About this exercise:
In full and without changes, output the data.

Data block:
Segment Open
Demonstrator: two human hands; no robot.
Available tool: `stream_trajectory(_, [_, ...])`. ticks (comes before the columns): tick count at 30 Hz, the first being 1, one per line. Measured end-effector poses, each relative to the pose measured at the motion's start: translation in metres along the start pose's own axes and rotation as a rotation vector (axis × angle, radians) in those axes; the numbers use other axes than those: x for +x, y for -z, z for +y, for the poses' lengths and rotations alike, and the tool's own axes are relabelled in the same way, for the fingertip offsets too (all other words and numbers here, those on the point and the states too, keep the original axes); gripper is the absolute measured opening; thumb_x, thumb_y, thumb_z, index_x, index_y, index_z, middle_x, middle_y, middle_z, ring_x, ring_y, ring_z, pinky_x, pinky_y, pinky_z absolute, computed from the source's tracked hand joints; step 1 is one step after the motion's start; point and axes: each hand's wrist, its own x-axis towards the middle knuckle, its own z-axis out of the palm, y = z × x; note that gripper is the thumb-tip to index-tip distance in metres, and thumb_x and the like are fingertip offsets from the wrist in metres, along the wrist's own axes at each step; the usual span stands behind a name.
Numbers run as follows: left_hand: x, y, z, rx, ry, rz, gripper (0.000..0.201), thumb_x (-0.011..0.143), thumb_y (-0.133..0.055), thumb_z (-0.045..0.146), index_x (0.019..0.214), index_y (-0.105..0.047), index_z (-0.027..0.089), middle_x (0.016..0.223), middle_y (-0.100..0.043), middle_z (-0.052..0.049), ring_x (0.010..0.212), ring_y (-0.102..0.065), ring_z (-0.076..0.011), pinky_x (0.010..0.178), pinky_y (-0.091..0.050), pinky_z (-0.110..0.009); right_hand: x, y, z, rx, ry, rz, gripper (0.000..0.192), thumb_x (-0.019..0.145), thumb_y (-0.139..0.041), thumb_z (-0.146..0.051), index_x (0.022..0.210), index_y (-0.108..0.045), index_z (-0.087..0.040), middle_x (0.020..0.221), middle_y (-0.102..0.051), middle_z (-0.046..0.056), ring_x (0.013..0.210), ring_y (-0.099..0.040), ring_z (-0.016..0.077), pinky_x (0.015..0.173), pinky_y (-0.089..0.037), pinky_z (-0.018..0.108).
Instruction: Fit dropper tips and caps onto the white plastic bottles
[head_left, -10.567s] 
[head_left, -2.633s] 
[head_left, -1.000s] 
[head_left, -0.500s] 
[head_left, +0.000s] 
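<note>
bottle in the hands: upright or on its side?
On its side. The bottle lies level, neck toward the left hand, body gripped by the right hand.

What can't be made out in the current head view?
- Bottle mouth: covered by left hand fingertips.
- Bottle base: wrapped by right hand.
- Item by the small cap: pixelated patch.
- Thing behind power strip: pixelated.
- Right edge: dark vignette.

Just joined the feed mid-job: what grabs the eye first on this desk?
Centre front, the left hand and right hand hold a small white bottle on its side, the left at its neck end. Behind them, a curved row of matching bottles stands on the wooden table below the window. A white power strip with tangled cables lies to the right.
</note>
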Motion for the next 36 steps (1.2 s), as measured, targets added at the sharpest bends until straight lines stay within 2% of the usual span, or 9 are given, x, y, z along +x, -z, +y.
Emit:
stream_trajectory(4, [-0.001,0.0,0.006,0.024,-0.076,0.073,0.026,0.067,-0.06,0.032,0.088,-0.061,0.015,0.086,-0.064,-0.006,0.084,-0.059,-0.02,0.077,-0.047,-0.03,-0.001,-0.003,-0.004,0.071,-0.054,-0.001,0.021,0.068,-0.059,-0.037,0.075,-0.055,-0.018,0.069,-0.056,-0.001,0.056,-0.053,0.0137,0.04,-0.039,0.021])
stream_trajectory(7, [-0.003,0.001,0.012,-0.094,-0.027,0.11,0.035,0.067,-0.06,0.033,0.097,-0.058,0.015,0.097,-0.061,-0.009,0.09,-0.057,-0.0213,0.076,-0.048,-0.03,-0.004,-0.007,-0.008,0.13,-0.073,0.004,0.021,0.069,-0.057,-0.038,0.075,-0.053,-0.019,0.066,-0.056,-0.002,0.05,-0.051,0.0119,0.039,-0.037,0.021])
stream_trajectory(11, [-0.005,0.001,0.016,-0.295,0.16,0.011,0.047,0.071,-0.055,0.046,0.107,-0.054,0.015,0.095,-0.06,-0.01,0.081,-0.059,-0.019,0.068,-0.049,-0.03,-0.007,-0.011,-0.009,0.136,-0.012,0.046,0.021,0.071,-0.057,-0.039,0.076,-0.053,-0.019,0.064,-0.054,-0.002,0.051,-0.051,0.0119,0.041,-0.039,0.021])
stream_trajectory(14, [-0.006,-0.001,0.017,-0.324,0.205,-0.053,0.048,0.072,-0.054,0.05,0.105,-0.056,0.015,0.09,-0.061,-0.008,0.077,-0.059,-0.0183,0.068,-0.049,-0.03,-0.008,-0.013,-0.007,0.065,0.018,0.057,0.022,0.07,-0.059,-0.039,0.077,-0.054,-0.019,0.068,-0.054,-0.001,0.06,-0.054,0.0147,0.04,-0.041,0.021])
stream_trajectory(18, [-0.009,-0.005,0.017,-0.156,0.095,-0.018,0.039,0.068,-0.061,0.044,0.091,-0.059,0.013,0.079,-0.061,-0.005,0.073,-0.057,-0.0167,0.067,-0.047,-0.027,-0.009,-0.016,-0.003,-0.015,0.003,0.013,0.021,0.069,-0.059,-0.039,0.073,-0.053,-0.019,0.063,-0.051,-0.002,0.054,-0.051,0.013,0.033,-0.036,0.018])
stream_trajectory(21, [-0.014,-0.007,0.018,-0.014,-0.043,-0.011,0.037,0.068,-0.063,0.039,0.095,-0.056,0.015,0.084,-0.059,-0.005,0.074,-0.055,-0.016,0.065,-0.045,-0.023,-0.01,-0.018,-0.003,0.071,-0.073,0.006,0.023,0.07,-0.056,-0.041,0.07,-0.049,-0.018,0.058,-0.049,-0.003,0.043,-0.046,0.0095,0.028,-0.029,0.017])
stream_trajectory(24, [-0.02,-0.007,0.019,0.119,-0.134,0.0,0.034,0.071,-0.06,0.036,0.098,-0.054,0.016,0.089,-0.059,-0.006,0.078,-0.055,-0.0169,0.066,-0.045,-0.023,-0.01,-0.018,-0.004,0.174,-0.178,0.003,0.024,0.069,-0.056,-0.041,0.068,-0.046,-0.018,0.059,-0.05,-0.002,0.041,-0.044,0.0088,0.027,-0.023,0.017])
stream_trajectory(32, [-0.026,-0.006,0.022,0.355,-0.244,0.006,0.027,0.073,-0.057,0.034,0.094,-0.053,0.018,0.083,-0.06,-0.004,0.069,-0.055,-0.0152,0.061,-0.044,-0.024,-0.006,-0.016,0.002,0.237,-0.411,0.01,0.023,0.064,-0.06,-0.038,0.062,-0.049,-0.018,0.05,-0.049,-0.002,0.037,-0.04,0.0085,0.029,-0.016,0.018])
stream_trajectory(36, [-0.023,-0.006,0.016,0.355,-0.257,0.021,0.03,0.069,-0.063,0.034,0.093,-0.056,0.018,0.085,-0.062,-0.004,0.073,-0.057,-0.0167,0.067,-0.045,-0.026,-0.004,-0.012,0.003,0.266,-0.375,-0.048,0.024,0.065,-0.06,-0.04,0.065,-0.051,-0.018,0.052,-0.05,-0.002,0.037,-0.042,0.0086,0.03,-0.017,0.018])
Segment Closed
Written response:
Demonstrator: two human hands; no robot.
Available tool: `stream_trajectory(_, [_, ...])`. ticks (comes before the columns): tick count at 30 Hz, the first being 1, one per line. Measured end-effector poses, each relative to the pose measured at the motion's start: translation in metres along the start pose's own axes and rotation as a rotation vector (axis × angle, radians) in those axes; the numbers use other axes than those: x for +x, y for -z, z for +y, for the poses' lengths and rotations alike, and the tool's own axes are relabelled in the same way, for the fingertip offsets too (all other words and numbers here, those on the point and the states too, keep the original axes); gripper is the absolute measured opening; thumb_x, thumb_y, thumb_z, index_x, index_y, index_z, middle_x, middle_y, middle_z, ring_x, ring_y, ring_z, pinky_x, pinky_y, pinky_z absolute, computed from the source's tracked hand joints; step 1 is one step after the motion's start; point and axes: each hand's wrist, its own x-axis towards the middle knuckle, its own z-axis out of the palm, y = z × x; note that gripper is the thumb-tip to index-tip distance in metres, and thumb_x and the like are fingertip offsets from the wrist in metres, along the wrist's own axes at each step; the usual span stands behind a name.
Numbers run as follows: left_hand: x, y, z, rx, ry, rz, gripper (0.000..0.201), thumb_x (-0.011..0.143), thumb_y (-0.133..0.055), thumb_z (-0.045..0.146), index_x (0.019..0.214), index_y (-0.105..0.047), index_z (-0.027..0.089), middle_x (0.016..0.223), middle_y (-0.100..0.043), middle_z (-0.052..0.049), ring_x (0.010..0.212), ring_y (-0.102..0.065), ring_z (-0.076..0.011), pinky_x (0.010..0.178), pinky_y (-0.091..0.050), pinky_z (-0.110..0.009); right_hand: x, y, z, rx, ry, rz, gripper (0.000..0.192), thumb_x (-0.019..0.145), thumb_y (-0.139..0.041), thumb_z (-0.146..0.051), index_x (0.022..0.210), index_y (-0.108..0.045), index_z (-0.087..0.040), middle_x (0.020..0.221), middle_y (-0.102..0.051), middle_z (-0.046..0.056), ring_x (0.013..0.210), ring_y (-0.099..0.040), ring_z (-0.016..0.077), pinky_x (0.015..0.173), pinky_y (-0.089..0.037), pinky_z (-0.018..0.108).
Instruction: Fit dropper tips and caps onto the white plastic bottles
[head_left, -10.567s] 
[head_left, -2.633s] 
[head_left, -1.000s] 
[head_left, -0.500s] 
[head_left, +0.000s] 
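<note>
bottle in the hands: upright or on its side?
On its side. The bottle lies level, neck toward the left hand, body gripped by the right hand.

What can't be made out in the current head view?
- Bottle mouth: covered by left hand fingertips.
- Bottle base: wrapped by right hand.
- Item by the small cap: pixelated patch.
- Thing behind power strip: pixelated.
- Right edge: dark vignette.

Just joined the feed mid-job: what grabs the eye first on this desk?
Centre front, the left hand and right hand hold a small white bottle on its side, the left at its neck end. Behind them, a curved row of matching bottles stands on the wooden table below the window. A white power strip with tangled cables lies to the right.
</note>
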Motion for the next 36 steps (1.2 s), as measured, targets added at the sharpest bends until straight lines stay within 2% of the usual span, or 9 are given, x, y, z along +x, -z, +y.
Emit:
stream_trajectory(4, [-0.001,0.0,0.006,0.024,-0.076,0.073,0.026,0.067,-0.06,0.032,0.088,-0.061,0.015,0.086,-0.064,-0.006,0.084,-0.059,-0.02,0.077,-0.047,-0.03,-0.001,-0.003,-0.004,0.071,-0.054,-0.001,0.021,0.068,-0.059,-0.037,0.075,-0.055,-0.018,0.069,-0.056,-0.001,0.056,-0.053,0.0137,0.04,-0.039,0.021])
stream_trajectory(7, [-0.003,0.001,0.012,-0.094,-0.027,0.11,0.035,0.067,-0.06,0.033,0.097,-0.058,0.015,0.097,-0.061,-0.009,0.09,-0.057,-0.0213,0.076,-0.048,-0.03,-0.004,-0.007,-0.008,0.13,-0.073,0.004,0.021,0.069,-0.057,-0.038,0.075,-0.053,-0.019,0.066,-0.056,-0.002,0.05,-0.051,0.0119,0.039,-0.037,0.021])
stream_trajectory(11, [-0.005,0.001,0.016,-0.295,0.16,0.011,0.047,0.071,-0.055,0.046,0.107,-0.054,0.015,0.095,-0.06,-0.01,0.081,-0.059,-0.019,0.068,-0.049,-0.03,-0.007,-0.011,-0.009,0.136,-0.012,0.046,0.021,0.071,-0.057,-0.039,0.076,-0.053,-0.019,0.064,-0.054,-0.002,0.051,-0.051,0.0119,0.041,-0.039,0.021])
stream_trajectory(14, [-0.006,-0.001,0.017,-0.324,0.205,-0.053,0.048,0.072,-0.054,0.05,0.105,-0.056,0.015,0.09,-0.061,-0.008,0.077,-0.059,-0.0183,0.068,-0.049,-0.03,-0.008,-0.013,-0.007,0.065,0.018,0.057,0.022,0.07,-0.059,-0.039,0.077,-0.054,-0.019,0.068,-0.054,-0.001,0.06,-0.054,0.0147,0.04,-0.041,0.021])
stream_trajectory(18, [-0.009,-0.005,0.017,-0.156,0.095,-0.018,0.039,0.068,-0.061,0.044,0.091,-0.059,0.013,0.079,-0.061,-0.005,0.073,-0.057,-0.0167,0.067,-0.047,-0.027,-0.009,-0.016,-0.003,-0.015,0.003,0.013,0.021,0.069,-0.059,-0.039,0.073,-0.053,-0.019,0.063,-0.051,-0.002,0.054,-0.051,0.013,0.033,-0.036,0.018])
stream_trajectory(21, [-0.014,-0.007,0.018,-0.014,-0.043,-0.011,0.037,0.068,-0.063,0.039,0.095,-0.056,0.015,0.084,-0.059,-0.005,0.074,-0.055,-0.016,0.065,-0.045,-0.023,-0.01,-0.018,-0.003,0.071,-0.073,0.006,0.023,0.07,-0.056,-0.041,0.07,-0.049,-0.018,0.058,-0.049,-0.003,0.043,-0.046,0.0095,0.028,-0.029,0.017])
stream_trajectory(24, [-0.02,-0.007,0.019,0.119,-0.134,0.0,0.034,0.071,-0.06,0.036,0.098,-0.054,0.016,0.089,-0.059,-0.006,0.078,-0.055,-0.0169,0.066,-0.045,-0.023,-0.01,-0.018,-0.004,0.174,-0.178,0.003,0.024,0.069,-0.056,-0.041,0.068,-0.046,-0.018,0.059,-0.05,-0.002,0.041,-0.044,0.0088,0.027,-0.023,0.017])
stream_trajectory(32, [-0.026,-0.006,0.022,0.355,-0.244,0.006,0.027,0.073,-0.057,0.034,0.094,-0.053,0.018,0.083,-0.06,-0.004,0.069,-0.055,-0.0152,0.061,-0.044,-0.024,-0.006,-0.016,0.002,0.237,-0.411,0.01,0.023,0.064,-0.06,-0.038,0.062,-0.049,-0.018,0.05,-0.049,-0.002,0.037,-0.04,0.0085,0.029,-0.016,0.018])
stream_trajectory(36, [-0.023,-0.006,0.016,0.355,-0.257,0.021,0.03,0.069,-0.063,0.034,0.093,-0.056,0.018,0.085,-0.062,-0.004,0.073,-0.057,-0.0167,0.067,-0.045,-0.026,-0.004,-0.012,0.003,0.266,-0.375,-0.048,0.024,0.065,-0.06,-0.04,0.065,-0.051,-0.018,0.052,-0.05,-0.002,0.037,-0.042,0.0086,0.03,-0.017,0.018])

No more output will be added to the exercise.